Diary of an Irish Teacher: Do we trust teachers as an expert group?

I accept that we’ve neither power nor trust in the public eye; I intend to talk about it until we do
Diary of an Irish Teacher: Do we trust teachers as an expert group?

Jennifer Horgan: The chapter got me thinking about my role as a teacher. Am I an expert

Post-pandemic, what needs to change? Well, everything, according to Vittorio Bufacchi. In fact, it’s the title of his latest book: Everything must Change.

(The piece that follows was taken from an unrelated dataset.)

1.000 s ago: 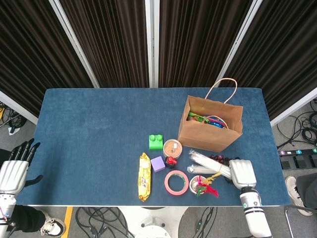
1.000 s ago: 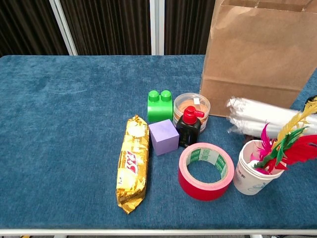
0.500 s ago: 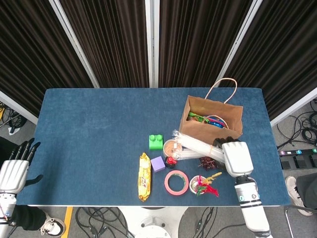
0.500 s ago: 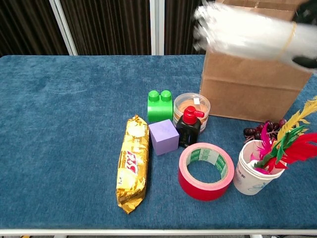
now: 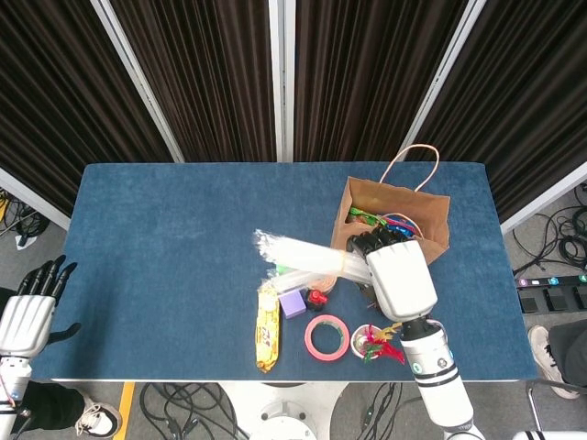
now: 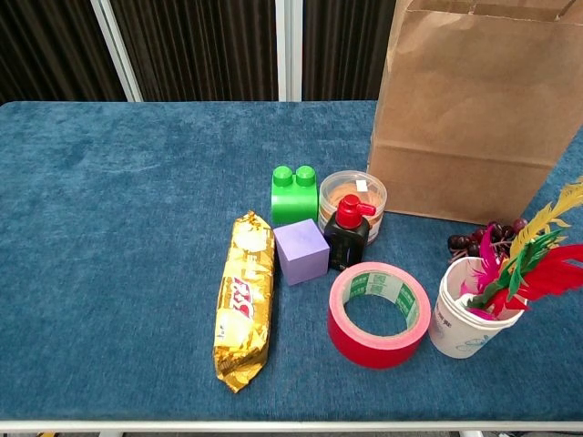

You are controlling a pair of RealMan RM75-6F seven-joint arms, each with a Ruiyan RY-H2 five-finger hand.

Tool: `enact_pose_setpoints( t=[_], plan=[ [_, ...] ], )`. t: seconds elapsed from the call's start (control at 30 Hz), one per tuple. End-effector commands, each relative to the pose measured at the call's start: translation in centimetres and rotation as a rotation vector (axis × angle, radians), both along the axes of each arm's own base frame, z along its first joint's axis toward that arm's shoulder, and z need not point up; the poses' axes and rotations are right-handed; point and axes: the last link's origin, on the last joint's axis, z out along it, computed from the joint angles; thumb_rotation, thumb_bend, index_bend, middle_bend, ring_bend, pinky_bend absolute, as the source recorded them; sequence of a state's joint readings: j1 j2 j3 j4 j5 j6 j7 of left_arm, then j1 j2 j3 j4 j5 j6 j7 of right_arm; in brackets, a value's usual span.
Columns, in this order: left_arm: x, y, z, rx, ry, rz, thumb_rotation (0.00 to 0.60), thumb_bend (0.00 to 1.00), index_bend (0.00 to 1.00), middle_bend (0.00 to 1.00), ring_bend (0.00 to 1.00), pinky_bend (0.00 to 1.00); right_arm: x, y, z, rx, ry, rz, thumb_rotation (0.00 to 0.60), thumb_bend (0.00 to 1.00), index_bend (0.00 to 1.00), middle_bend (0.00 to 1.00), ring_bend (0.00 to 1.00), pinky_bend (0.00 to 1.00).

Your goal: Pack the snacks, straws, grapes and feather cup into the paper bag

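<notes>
My right hand (image 5: 396, 275) is raised high over the table and grips a clear bundle of straws (image 5: 298, 255), which points left over the small items. The brown paper bag (image 5: 404, 217) (image 6: 474, 109) stands upright at the right, colourful things inside. A yellow snack packet (image 5: 267, 326) (image 6: 243, 297) lies near the front edge. The feather cup (image 6: 474, 305) (image 5: 371, 343) stands at the front right, dark grapes (image 6: 478, 240) behind it by the bag. My left hand (image 5: 26, 316) hangs open off the table's left edge.
A green block (image 6: 294, 193), purple cube (image 6: 301, 251), round lidded tub (image 6: 352, 195), small black bottle with red cap (image 6: 347, 233) and red tape roll (image 6: 379, 312) cluster left of the bag. The blue table (image 5: 174, 238) stretches bare to the left.
My right hand has lifted the straws off the table by the feather cup, rising out of the chest view. The grapes behind the cup are uncovered. The left hand stays still.
</notes>
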State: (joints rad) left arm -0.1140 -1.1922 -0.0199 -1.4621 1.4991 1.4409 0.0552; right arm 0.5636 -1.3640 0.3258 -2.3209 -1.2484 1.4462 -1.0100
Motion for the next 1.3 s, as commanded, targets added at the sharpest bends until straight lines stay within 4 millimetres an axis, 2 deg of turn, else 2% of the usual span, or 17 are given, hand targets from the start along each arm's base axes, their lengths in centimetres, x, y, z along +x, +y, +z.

The writer taught me in college, so I was keen to read it, but I’d recommend it to anyone. It’s a digestible and thoughtful book, detailing the many injustices highlighted by the pandemic and suggesting where we might go from here.

One topic caught my attention – the role of experts in society. In whom do we place our trust? How secure is it?

The chapter got me thinking about my role as a teacher. Am I an expert?

Bufacchi explores how knowledge often travels along fudged lines, the journey it takes from experts in the field to politicians, to people in the media, to us. Our relationship with expertise and knowledge isn’t an easy one, he tells us.

The rise of populism in the United States and Great Britain confirms how easily trust in experts fades. Bufacchi cites Michael Gove’s reported assertion that ‘people in this country have had enough of experts.’ Closer to home, we’re reminded of Leo Varadkar’s public criticism of Nphet, his claim on national TV that their recommendations hadn’t been ‘thought through.’

But overall, he reminds us, we’re good at recognising them: ‘People who have a tooth problem still want an expert dentist rather than a car mechanic.’ He’s right. We all see mechanics, electricians, engineers, solicitors, and doctors as experts in their trades. This is why we’ll spend money on such services. It’s why we hold them in high regard – we give credit where credit is due.

His chapter ends with the hope that universities and experts will be listened to in a spirit of increased trust in future. He suggests ‘a rehabilitation of experts and universities as deserving of society’s trust and respect, and of course adequate funding.’

I share his concerns and his convictions. I hope Ireland doesn’t become a flabby country wherein the sound of a fool shouting emotively drowns out the advice of an expert with expert credentials.

I’m unsurprised that Bufacchi can’t suggest teachers as an expert group. In his talk of expertise and knowledge, they don’t figure.

It makes sense. Teachers, the people to whom we entrust our young people every day, aren’t associated with any kind of expertise. Even our inspectors treat us like children, sitting in a separate room pouring over school documents, avoiding our eyes until the inspection is over.

Anyone can be a teacher, right? We’re only in it for the holidays.

I wonder if our trust in teachers has increased or decreased over the course of Covid. I suspect it depends on who you ask. Newspapers reported the claim that teacher unions were looking for bonuses last week with considerable relish. It’s certainly alarming how easily and how often we’re vilified as a group.

This lack of regard predates Covid of course, largely because we’ve chipped away at the role of the teacher for decades. It’s become minuscule, entirely gobbled up by the Leaving, the points race, the media fanfare.

Those in my tribe who are seen as experts, work in grind schools or fee-paying schools and institutes. They’re experts on the Leaving Cert. They’ll teach students how to jump through those hoops in exactly the right way, how high and for how long. And so, parents throw money at them.

That’s the only expertise we seem to claim at secondary level. We know how to get points in a meaningless race, one fixed against students before it even starts.

Is there any way we might be viewed as experts in the future? Marking our own work might help. But I worry that unions won’t represent me on that front. President of ASTI Eamon Dennehy still claims it would make me a ‘judge, jury and if it comes to it, executioner.’ I honestly don’t know what he means. I would mark from an objective marking scheme. I would know my student better than anyone. I would be a fair-minded and trusted professional.

Working together in departments, autonomously, coming together to moderate work regularly – that is my post-pandemic vision for teachers as experts.

It would really be something if the people trained to teach, the people who study the process of learning, took education back from the system – the CAO, the SEC, union representatives, whoever.

For now, I accept that we’ve neither power nor trust in the public eye; I intend to talk about it until we do. Because Bufacchi is spot on. Everything must change.